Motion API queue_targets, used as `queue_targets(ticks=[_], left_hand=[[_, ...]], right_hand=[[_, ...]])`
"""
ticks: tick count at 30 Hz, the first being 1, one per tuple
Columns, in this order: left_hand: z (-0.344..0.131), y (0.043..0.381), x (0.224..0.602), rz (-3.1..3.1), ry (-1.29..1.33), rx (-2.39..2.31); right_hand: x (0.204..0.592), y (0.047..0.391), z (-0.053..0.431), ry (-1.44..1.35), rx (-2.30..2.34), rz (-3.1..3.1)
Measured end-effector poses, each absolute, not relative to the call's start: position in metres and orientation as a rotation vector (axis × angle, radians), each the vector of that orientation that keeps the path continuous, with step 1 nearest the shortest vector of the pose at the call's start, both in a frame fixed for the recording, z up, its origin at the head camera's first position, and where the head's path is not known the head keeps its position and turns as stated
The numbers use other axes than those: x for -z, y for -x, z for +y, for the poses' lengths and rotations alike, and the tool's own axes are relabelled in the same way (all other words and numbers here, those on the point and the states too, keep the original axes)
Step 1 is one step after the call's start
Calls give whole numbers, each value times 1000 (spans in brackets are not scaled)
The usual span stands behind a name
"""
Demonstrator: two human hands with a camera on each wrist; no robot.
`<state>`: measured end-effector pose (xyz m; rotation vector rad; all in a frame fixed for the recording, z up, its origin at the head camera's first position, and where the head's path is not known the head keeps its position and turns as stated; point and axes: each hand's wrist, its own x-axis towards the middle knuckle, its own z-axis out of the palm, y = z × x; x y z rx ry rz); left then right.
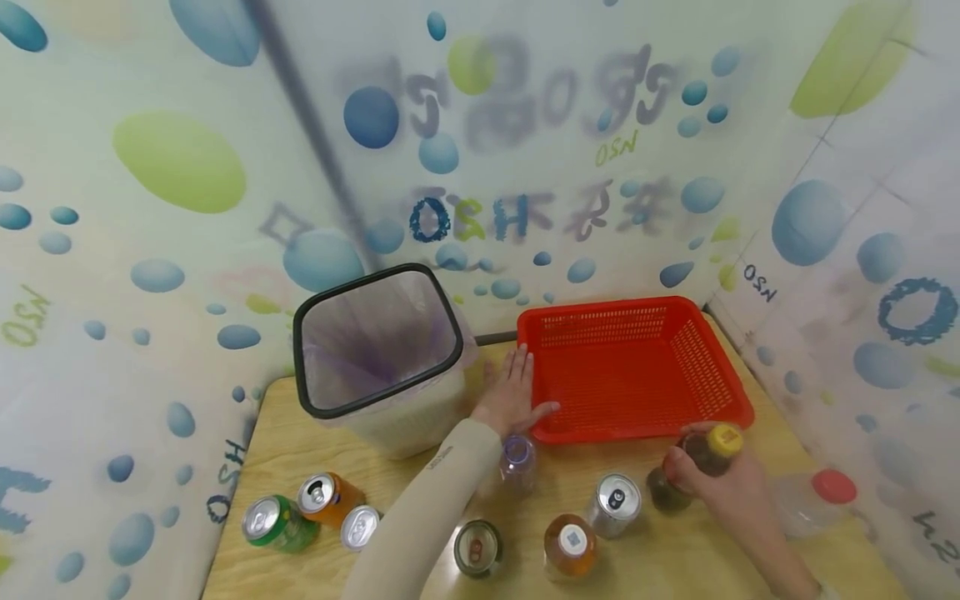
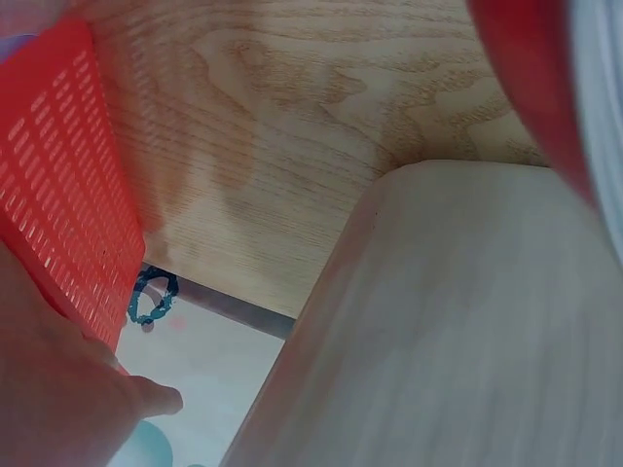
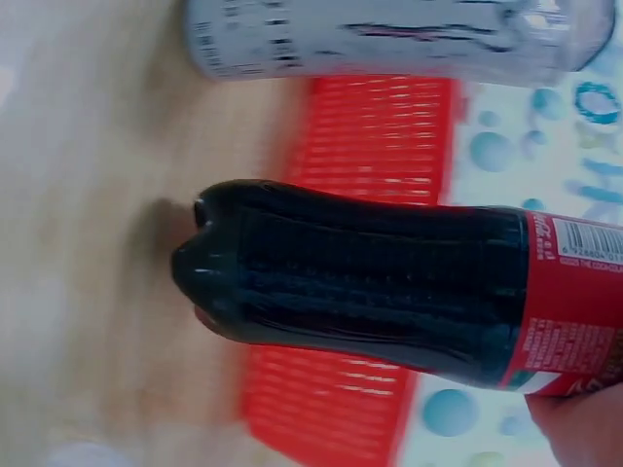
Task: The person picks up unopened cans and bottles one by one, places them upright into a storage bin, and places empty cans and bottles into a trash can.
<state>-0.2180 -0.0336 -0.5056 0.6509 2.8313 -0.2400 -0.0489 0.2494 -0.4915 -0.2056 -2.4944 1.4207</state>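
My right hand [image 1: 738, 492] grips a cola bottle [image 1: 705, 454] with a yellow cap, holding it tilted just in front of the red basket. The right wrist view shows the dark bottle [image 3: 370, 287] with its red label, its base off the table. My left hand [image 1: 510, 396] rests on the left rim of the red plastic basket [image 1: 637, 433], fingers stretched out along it and thumb over the edge. In the left wrist view that hand [image 2: 68, 399] lies against the basket wall [image 2: 78, 185].
A lined bin [image 1: 412, 417] with a black rim stands left of the basket. Nearer stand a green can [image 1: 288, 525], an orange can [image 1: 333, 500], silver cans [image 1: 615, 504], a purple-tinted bottle [image 1: 517, 467] and an amber-filled bottle [image 1: 570, 550]. A red-capped clear bottle [image 1: 810, 500] is at right.
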Motion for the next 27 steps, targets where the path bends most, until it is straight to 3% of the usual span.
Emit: queue_targets(ticks=[12,19,27], left_hand=[[-33,217,511,2834,-639,199],[-34,213,510,2831,-628,231],[-35,216,508,2845,-630,222]], right_hand=[[395,55,254,223,-1323,-2470],[363,92,254,372,-1315,-2439],[359,149,249,346,-1411,-2332]])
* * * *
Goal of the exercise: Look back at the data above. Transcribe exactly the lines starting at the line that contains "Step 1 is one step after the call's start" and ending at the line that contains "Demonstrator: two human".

Reply to the exercise:
Step 1 is one step after the call's start
Calls give whole numbers, each value times 1000 (spans in brackets are not scaled)
The usual span stands behind a name
"""
Demonstrator: two human hands with a camera on each wrist; no robot.

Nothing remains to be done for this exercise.